Isidorou and Mussio were added to the NPA Board last November when two more moderates resigned. Councillor Rebecca Bligh had resigned from the NPA Caucus early over similar concerns.
It seemed that the NPA Board had decided to try to ride out the storm by saying nothing about the Tyee article. However, the pressures from both outside and inside the party became too great and a statement was issued that satisfied none of their critics:
“The article is nothing more than part of a clearly co-ordinated smear campaign to besmirch a newly appointed board member, as well as a continued campaign against the conservative persuasion of the board,” the statement said. “It is becoming increasingly clear the smear campaign against the NPA and its board members are designed to distract from the poor governance of the City of Vancouver under Mayor Kennedy Stewart and his progressive allies from COPE, OneCity and the Green party.”

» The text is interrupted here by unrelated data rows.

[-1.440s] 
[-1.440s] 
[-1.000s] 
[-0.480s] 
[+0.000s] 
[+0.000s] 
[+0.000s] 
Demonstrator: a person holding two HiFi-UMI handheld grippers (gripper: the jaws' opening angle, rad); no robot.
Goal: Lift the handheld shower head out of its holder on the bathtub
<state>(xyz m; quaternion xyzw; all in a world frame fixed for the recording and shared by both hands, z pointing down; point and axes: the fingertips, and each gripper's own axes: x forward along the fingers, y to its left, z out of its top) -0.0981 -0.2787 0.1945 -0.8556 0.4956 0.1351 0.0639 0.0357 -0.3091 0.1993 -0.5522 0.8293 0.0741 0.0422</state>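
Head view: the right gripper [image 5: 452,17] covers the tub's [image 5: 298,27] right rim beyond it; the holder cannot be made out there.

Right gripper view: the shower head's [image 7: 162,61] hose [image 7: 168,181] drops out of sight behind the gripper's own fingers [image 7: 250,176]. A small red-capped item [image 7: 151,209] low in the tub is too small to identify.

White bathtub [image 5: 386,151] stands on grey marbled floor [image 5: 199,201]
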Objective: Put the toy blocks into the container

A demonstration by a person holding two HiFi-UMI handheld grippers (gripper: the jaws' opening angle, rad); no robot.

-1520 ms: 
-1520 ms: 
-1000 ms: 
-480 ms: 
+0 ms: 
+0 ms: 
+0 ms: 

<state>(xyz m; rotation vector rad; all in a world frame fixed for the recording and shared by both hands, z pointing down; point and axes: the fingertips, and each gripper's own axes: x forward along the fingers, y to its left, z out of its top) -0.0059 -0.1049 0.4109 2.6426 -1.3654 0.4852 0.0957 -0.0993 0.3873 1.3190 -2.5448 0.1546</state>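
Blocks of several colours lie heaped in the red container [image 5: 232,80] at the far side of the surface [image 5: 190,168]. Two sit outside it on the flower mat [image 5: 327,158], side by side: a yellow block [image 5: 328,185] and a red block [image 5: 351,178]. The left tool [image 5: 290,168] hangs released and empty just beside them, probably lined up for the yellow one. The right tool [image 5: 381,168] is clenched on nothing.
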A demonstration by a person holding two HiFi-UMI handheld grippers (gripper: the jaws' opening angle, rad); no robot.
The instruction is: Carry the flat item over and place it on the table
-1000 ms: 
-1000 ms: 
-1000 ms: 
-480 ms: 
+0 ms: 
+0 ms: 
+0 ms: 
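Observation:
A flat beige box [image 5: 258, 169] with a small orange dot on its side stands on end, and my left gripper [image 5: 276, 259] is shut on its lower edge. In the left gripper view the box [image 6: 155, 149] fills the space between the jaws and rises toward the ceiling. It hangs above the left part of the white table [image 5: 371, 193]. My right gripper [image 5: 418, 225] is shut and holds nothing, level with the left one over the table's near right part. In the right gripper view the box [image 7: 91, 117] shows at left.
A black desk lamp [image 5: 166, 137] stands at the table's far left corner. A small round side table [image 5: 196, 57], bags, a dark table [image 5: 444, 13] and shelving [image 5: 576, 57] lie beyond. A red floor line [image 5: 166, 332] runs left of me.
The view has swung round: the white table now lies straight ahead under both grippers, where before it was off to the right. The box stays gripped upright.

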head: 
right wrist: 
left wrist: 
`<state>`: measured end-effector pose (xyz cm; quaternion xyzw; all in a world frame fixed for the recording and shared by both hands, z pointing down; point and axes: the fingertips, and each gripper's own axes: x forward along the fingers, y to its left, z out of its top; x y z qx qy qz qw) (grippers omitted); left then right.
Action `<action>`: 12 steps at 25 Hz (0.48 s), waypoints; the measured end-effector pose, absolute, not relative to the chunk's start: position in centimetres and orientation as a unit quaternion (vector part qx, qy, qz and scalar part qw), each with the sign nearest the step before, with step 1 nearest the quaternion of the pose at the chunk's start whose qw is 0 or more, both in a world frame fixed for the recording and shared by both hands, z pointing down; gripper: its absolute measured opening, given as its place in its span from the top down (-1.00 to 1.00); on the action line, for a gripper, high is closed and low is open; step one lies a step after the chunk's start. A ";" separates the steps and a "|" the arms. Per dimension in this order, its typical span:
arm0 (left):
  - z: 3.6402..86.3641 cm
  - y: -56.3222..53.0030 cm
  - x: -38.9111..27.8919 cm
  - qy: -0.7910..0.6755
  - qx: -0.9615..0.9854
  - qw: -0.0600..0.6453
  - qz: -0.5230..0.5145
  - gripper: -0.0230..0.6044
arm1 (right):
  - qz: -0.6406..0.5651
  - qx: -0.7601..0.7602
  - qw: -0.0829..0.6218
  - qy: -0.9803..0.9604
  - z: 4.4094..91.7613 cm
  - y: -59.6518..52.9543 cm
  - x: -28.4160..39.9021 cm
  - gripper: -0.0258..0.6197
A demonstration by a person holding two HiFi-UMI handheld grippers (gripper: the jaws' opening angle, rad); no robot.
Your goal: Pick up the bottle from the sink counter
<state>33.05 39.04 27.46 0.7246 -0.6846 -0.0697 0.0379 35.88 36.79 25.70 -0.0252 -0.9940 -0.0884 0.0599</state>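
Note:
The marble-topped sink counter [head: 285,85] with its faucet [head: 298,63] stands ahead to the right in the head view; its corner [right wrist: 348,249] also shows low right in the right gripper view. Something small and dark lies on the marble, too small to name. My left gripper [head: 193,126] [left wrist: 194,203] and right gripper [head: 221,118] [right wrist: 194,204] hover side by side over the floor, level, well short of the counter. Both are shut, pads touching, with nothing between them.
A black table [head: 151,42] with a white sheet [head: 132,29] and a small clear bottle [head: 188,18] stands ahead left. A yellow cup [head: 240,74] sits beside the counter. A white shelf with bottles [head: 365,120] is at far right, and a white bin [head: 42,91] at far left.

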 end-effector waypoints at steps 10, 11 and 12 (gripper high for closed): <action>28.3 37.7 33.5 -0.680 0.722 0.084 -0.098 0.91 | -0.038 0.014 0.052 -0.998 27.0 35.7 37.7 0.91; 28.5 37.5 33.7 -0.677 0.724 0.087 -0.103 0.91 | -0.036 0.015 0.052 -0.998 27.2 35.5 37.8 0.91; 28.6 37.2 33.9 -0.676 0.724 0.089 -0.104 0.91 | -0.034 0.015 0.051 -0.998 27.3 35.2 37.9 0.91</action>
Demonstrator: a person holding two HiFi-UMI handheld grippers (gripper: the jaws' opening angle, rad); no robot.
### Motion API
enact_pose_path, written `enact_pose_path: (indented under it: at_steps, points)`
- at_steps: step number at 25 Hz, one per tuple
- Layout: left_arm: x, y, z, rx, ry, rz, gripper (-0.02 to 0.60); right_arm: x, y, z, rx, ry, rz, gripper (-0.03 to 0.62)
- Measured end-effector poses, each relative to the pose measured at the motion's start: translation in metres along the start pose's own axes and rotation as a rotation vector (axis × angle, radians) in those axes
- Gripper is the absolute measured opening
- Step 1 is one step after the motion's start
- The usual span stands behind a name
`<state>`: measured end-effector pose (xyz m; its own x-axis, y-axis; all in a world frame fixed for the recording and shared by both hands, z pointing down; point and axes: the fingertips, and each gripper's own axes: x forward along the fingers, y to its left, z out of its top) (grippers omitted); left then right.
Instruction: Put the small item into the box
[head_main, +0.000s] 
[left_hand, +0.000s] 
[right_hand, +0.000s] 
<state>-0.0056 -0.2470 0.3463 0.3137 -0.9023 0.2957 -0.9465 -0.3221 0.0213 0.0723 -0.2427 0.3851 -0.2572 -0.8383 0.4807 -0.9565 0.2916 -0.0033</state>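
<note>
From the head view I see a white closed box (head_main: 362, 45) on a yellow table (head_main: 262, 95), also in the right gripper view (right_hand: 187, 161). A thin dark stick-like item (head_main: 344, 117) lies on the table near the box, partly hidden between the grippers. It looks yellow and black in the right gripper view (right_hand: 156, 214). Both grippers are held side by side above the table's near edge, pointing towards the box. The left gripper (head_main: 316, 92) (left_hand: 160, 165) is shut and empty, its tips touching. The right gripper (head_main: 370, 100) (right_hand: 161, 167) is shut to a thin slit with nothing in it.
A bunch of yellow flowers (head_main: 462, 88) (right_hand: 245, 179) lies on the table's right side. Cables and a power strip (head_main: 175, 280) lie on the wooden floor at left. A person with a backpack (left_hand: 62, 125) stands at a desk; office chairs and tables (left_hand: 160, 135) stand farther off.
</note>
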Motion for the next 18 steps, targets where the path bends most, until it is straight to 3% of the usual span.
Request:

“Mawhinney’s statement didn’t include the expression “fake news,” but it bore a distinctly Trumpian tone, and party leadership seemed to be following the former U.S. president’s template of refusing to answer journalists’ legitimate questions on matters of public interest, with party leadership choosing to attack media coverage deemed unfavourable, without actually refuting anything or citing any inaccuracies.”
With their first response withering on the vine, the NPA released another statement:
“On behalf of the NPA Board, the party denounces racism and discrimination of ALL forms. We are an inclusive political organization and support every citizen of Vancouver.”
Still not good enough, less than two hours later, the NPA’s entire elected 9-person caucus (described by the Breaker News as “dominated by liberal women” in contrast to the board “dominated by conservative men”) demanded that the NPA call an AGM to elect a Board that would “reflect the values of the elected caucus, long held ideals of the organization, membership, and the diversity of our city and residents.”
The following day, in an interview with Lynda Steele, Councillor Sara Kirby-Yung announced that an open AGM would be held.
Angelo Isidorou resigned from the Board, said his white power gesture was just “mimicking” Donald Trump, and that he planned to sue both the Tyee and Postmedia.
Tough days for the oldest party in Vancouver. The Sun ran an editorial cartoon which was forwarded to me by one of the party’s previous major donors with a note saying the party was now “a sad joke.”